INSTRUCTIONS FOR THE TASK |
Where the string "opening" occurs in a line of the entries below, copy that line.

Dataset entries

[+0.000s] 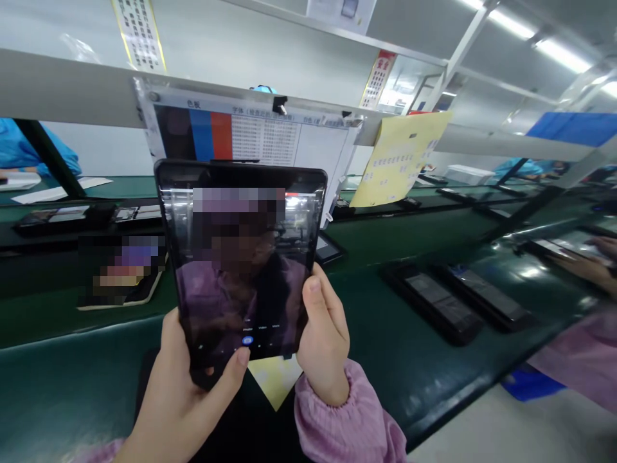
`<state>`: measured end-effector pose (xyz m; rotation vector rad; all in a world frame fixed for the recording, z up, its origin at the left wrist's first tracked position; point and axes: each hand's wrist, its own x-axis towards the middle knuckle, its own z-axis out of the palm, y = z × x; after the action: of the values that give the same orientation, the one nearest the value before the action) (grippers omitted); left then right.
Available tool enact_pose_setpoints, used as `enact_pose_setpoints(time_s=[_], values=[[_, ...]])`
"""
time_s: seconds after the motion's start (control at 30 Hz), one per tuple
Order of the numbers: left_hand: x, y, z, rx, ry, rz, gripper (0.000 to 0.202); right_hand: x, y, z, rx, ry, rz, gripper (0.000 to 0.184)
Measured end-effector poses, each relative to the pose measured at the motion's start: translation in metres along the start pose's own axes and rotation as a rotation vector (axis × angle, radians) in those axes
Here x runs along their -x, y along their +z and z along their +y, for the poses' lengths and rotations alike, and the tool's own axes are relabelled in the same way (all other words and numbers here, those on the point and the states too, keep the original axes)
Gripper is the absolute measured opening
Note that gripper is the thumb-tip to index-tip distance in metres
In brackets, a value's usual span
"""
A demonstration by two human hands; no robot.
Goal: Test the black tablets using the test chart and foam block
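Observation:
A black tablet (243,276) is held upright between both my hands, its screen towards me and showing a camera view with a row of controls along the bottom. My left hand (193,386) grips the lower left corner, the thumb lying over the bottom edge near a round blue button. On the right side edge, my right hand (325,321) is closed with the thumb at the front. Behind the tablet hangs a clear-sleeved chart (289,138) with colour bars and small print. Part of a yellow paper (276,379) shows below the tablet.
On the green bench (380,360), a black tray (434,299) and another tray (482,292) hold devices at right. A pixelated device (125,270) lies left. A yellow sheet (402,157) hangs from the rail. A co-worker's hand (585,257) is at far right.

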<state>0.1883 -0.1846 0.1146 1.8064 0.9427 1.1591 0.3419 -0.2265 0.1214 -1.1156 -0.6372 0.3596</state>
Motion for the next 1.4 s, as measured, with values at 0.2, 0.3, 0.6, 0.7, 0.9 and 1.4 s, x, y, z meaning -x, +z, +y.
enact_pose_setpoints(time_s=[0.2, 0.3, 0.6, 0.7, 0.9, 1.4], values=[[0.001, -0.002, -0.002, -0.020, -0.012, 0.010, 0.045, 0.001, 0.001, 0.001, 0.000, -0.024, -0.036, 0.048], [0.001, -0.002, -0.002, -0.009, -0.020, 0.009, 0.045, 0.003, 0.000, 0.003, 0.015, 0.011, 0.008, 0.051], [0.005, 0.001, 0.001, 0.078, -0.044, 0.035, 0.049, 0.002, 0.007, -0.021, -0.115, 0.027, -0.218, 0.043], [0.003, -0.001, -0.001, 0.046, -0.046, 0.035, 0.051, 0.001, 0.011, -0.025, -0.112, 0.025, -0.206, 0.044], [0.002, -0.002, -0.003, 0.000, -0.027, 0.034, 0.050, 0.003, 0.006, -0.015, -0.079, 0.033, -0.133, 0.044], [0.006, -0.008, -0.011, 0.056, 0.056, -0.013, 0.034, 0.002, 0.011, -0.019, -0.075, 0.023, -0.155, 0.045]])
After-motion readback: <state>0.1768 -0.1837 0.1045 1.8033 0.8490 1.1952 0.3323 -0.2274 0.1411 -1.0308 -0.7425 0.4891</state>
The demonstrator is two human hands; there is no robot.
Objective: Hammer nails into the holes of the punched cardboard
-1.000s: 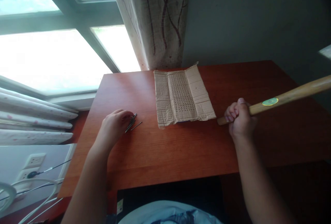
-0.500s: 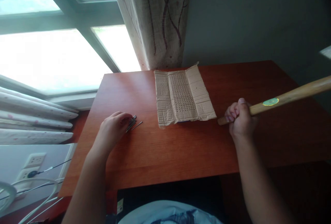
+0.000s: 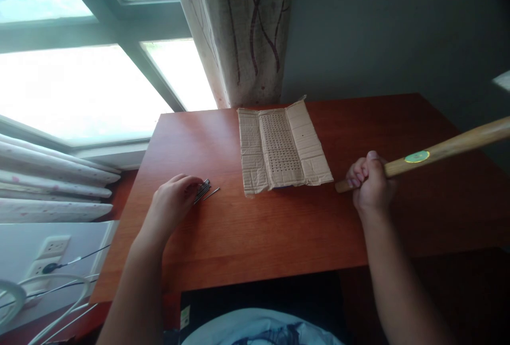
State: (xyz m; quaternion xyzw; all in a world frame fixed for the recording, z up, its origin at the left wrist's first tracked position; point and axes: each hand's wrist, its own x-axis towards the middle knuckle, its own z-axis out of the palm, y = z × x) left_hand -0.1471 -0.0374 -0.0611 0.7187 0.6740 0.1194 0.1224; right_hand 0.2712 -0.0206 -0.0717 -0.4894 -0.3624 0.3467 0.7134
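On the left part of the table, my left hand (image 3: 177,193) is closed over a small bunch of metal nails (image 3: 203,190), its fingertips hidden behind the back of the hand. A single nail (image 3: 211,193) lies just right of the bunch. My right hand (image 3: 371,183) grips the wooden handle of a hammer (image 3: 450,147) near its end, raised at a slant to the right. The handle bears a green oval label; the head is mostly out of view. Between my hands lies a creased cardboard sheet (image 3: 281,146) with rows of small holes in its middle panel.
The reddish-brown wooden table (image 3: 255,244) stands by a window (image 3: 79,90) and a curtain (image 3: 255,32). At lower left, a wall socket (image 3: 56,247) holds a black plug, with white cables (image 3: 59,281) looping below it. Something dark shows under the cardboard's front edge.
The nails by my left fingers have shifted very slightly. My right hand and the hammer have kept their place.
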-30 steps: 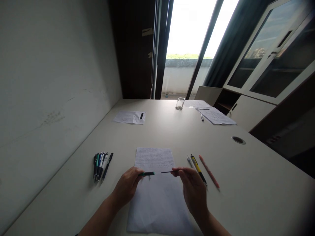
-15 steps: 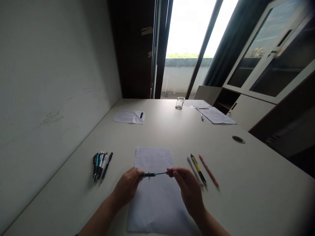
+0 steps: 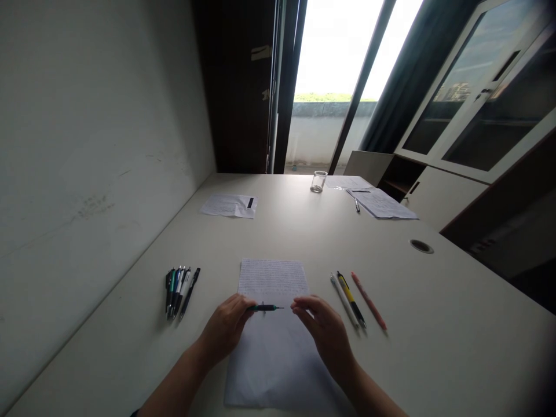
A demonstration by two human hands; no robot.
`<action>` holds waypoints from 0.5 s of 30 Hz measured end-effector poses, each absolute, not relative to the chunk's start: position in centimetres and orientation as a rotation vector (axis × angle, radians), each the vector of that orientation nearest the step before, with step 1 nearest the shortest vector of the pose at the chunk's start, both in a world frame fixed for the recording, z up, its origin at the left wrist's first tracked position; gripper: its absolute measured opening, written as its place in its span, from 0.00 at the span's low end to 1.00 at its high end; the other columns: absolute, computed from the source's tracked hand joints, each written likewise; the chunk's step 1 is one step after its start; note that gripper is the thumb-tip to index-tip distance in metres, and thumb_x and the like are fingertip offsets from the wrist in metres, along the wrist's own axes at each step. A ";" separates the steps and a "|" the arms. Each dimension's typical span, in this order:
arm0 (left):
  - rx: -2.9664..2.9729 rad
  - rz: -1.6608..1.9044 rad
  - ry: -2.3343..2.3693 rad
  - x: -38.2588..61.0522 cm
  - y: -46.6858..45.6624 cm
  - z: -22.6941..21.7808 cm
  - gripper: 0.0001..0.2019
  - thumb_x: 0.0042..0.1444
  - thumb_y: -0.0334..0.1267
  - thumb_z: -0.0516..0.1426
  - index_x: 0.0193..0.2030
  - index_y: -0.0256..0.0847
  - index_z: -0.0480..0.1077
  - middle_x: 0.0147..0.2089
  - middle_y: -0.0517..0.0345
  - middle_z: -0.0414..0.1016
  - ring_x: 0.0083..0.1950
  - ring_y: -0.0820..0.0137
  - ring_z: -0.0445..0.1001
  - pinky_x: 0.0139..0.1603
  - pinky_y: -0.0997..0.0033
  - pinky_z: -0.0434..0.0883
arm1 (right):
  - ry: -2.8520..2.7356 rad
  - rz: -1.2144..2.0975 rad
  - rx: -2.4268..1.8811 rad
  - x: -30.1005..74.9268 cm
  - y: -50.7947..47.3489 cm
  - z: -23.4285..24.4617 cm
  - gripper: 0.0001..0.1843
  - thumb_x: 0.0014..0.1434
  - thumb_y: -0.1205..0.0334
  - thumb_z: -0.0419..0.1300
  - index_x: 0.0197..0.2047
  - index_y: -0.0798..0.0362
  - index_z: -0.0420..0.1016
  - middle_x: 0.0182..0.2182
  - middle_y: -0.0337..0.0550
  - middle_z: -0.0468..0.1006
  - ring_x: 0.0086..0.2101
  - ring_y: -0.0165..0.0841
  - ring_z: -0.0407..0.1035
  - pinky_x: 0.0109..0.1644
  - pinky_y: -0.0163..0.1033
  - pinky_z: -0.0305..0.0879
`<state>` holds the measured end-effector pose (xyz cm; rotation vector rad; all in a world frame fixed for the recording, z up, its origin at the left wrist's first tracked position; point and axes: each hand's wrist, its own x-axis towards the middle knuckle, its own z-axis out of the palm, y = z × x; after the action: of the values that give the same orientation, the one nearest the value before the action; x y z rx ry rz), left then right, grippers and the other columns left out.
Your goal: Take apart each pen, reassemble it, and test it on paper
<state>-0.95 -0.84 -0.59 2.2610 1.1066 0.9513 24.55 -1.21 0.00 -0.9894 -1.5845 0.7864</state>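
Over a pale, long office desk (image 3: 304, 231) beside a bright window, a person's left hand (image 3: 226, 327) pinches a green-and-black plastic pen (image 3: 263, 308) between thumb and fingertips, holding it level just above a white lined sheet of paper (image 3: 271, 278) whose far half is covered in handwriting. The pen's thin tip points toward the right hand (image 3: 325, 330), which hovers just beside it with fingers loosely curled; whether those fingertips grip anything cannot be told. To the left of the sheet, a tight row of dark, green and white pens (image 3: 178, 289) lies on the desk. To the right lie three more, side by side: a white pen (image 3: 343, 295), a yellow-and-black pen (image 3: 351, 298) and a slim pink pen (image 3: 368, 301). At the far end stand a small clear glass (image 3: 318, 181) and two further written sheets (image 3: 229, 206) (image 3: 382, 204), well apart from the hands. A round metal cable port (image 3: 421, 247) sits near the desk's right edge.
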 end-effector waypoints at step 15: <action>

RESPONSE BOX |
Gripper is the absolute measured opening
`<action>` holds waypoints from 0.5 s of 30 Hz measured end-effector poses, each absolute, not relative to the chunk's start: position in centimetres and orientation as a rotation vector (axis × angle, radians), each the vector of that orientation nearest the step before, with step 1 nearest the shortest vector of the pose at the chunk's start, both in a world frame fixed for the recording, z up, its origin at the left wrist's first tracked position; gripper: its absolute measured opening, written as its place in its span, from 0.00 at the span's low end to 1.00 at its high end; the other columns: absolute, computed from the source's tracked hand joints, each written likewise; the chunk's step 1 is one step after its start; note that gripper is the thumb-tip to index-tip distance in metres, and thumb_x and the like are fingertip offsets from the wrist in metres, along the wrist's own axes at each step. A ";" separates the steps and a "|" the arms. Each dimension's typical span, in this order:

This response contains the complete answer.